A quarter of primary care trusts are racing ahead to hand over commissioning budgets while a third have no clear plans to “let go”.

An HSJ analysis based on information from 114 PCTs reveals 30 have already delegated significant commissioning budgets to emerging shadow consortia, or are ready to do so from next month. The total funds to be delegated are at least £7.6bn.

A further 48 PCTs said they were developing plans to delegate budgets but were unlikely to do so by next month.

But the remaining 36 - including some areas where there are “pathfinder” commissioning consortia - said they had no clear plans to delegate.

The most comprehensive analysis so far of GP practice membership of emerging consortia across England, also published by HSJ this week, shows that around 260 practices, with a 1.4 million registered population, are not yet in a consortium. For another 4.5 million people the situation is unclear.

The NHS operating framework for 2011-12 says PCTs should be confirming the “delegated responsibilities of pathfinder consortia” between January and March. It says one of the measures of PCT performance will be the proportion of commissioning budget delegated.

133,500:

the average consortium population

Commissioning leaders have told HSJ that in many areas emerging consortia, including pathfinders, are not ready for delegation. In some cases this is because too few practices are engaged in the policy, or because consortium leadership is not in place.

Some have not yet decided which consortium to join or are choosing to remain independent for the time being.

NHS Alliance chair Michael Dixon said: “I would be slightly concerned if much more than a quarter were thinking about budgets. In some cases the consortia are not in a great state and the leadership has a one man and his dog feel about it.

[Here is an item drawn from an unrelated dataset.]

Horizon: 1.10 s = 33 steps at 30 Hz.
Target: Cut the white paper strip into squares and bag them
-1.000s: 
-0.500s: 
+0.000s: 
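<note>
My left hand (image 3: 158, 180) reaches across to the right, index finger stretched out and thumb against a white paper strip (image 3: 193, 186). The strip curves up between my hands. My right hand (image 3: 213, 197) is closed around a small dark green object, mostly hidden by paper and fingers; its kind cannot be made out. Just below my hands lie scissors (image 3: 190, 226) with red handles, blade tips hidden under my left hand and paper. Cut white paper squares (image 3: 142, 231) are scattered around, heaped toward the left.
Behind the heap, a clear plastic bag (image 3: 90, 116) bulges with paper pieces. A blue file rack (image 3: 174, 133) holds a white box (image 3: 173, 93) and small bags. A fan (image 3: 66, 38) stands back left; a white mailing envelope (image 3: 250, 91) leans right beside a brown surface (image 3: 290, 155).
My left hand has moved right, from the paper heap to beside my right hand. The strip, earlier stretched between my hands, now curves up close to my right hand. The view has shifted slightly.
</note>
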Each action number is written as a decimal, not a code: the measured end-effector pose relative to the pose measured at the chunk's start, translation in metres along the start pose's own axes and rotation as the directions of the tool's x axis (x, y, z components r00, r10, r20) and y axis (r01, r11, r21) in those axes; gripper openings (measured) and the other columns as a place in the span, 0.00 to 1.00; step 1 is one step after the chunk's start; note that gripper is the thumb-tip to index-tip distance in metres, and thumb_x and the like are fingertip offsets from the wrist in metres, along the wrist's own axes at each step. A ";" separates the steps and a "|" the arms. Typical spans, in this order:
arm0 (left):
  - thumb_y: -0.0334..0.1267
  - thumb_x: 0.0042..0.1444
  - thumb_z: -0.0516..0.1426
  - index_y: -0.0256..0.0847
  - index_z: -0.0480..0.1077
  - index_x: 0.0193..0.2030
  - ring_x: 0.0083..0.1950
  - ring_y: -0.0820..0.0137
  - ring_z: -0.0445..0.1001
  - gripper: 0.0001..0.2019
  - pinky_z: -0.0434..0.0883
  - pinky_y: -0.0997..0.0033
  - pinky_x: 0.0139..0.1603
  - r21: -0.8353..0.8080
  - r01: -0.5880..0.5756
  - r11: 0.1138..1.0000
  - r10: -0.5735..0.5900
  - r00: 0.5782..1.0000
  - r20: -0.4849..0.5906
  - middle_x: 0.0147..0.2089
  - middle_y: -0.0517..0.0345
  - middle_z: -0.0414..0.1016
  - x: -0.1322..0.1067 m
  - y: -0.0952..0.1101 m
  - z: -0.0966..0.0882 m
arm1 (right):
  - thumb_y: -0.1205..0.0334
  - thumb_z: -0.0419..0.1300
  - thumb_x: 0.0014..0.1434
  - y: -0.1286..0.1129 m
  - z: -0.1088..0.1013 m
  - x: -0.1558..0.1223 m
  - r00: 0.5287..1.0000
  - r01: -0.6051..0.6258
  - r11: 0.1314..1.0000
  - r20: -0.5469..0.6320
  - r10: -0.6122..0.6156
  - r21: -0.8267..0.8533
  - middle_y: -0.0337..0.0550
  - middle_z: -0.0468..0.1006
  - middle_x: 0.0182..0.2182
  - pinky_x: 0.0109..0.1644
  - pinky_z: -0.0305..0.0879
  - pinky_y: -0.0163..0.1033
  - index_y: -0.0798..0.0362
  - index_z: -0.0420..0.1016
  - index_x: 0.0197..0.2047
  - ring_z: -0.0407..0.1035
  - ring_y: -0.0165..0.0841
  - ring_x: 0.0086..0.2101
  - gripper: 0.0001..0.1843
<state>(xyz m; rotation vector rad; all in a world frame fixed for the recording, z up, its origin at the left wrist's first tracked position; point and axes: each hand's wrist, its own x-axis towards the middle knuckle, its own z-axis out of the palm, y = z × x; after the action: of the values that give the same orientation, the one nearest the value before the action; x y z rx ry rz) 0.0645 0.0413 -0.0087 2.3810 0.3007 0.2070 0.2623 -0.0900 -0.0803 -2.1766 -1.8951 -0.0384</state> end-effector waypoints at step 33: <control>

“There is extraordinary variation and it calls for a gentle take-off of the policy.”

He said in undeveloped areas GPs should be building relationships with each other and other clinicians, managers and organisations, not taking on budgets.

However, some of those involved in the reforms are concerned PCTs are refusing to “let go” of control, and being guided by regional and national NHS management to prioritise efficiency savings and other performance over delegation.

Others warn the process of clustering PCTs is also distracting from consortium development in some areas.

North East Essex GP commissioning group chief executive Shane Gordon said it was important to delegate early so consortia are ready by April 2013, when they are expected to fully take over from PCTs.

He said: “In the operating framework and the transition letters from [NHS chief executive] Sir David Nicholson the primary concern is financial control.

“That is understandable but to me the difficulty is there are only two years to practise this. The operating framework language is focused on QIPP [the quality, innovation, productivity and prevention programme], whereas GP commissioning is about PCTs letting go.”

Charles Waddicor, NHS Berkshire West chief executive and NHS South Central commissioning development director, said that delegation was an important part of development.

The strategic health authority has told all PCTs to delegate at least 25 per cent of their budgets from April.

He said the DH and SHAs were clear about the importance of consortia development.

He said: “We have forced PCTs’ hands in a way and made it mandatory [to delegate]. Some have done much more than that [25 per cent].

“The message is you have to both get a grip on the money and you have to develop consortia because they are going to be taking things forward. If people are only hearing one of those they are not going to get it right.”

PCT Network director David Stout said: “The key question is whether consortia are ready to take on responsibilities, as much as PCTs being risk averse and unwilling to let go.”